Activity: Look in the material below for the line holding "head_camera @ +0". Set it down exactly, with each later line up to and including the line holding "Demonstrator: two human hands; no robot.".

Supplied material:
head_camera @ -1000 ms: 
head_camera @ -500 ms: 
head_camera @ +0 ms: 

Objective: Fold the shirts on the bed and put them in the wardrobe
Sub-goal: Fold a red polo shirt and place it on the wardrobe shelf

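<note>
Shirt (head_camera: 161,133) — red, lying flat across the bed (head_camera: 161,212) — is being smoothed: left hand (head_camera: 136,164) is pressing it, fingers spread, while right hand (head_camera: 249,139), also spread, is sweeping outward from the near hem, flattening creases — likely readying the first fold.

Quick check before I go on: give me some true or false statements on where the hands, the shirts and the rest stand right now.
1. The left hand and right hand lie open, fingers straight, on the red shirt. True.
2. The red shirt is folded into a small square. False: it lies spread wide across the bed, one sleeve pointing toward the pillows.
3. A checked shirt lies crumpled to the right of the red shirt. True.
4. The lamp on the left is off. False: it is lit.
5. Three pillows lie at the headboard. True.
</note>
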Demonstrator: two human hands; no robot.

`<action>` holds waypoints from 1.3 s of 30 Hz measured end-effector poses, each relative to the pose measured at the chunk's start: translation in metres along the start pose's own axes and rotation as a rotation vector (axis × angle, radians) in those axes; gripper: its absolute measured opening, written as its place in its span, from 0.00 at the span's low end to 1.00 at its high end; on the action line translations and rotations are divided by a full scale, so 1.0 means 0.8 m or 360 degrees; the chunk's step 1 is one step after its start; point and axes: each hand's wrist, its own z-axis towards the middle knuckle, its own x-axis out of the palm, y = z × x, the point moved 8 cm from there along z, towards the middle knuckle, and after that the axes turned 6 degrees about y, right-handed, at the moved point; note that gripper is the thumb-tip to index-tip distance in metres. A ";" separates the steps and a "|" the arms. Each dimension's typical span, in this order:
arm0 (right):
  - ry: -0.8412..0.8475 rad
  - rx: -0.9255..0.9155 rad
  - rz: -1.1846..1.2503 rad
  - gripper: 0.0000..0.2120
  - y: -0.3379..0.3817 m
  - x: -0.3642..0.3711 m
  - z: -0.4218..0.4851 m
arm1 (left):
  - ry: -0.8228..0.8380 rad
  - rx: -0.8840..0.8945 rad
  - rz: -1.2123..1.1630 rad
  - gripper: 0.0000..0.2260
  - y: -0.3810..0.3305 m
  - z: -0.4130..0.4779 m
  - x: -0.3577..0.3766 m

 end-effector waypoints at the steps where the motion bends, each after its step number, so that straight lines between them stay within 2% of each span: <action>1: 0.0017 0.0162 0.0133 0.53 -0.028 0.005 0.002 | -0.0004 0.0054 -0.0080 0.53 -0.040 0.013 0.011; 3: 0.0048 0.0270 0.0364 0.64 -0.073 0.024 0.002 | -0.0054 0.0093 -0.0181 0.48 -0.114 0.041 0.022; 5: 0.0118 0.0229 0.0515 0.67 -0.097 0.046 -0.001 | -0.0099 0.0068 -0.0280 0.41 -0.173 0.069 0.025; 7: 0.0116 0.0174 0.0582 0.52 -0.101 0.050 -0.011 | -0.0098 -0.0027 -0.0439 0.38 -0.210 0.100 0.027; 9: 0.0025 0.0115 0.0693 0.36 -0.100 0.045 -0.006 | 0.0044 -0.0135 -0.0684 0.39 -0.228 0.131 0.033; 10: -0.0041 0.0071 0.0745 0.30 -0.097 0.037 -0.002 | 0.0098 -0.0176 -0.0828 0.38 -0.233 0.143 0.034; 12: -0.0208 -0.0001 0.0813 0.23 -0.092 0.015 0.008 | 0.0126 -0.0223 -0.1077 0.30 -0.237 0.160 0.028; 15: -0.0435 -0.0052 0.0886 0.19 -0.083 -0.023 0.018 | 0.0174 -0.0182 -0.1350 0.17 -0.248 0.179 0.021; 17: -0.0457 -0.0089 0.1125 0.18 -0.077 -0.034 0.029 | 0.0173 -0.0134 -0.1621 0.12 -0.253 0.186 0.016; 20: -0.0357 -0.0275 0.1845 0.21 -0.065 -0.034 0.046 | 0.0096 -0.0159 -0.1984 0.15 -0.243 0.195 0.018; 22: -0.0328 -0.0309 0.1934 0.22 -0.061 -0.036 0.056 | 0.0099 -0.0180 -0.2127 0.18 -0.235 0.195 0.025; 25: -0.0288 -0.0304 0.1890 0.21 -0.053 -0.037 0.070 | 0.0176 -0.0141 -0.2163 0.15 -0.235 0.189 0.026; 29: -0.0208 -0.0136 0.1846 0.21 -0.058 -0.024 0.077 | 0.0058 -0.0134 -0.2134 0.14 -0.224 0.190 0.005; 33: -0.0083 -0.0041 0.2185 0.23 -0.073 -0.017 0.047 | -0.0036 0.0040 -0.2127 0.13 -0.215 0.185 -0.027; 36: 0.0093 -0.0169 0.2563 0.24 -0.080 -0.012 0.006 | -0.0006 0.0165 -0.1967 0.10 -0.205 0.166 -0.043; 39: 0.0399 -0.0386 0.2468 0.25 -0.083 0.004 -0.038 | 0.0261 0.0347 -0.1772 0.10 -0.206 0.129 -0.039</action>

Answer for the task:
head_camera @ +0 ms: 

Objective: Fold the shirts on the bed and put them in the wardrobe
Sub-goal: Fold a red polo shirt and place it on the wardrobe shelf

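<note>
Shirt (head_camera: 161,133) — red, lying flat across the bed (head_camera: 161,212) — is being smoothed: left hand (head_camera: 136,164) is pressing it, fingers spread, while right hand (head_camera: 249,139), also spread, is sweeping outward from the near hem, flattening creases — likely readying the first fold.

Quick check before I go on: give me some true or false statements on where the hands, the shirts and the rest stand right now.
1. The left hand and right hand lie open, fingers straight, on the red shirt. True.
2. The red shirt is folded into a small square. False: it lies spread wide across the bed, one sleeve pointing toward the pillows.
3. A checked shirt lies crumpled to the right of the red shirt. True.
4. The lamp on the left is off. False: it is lit.
5. Three pillows lie at the headboard. True.
</note>
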Demonstrator: two human hands; no robot.

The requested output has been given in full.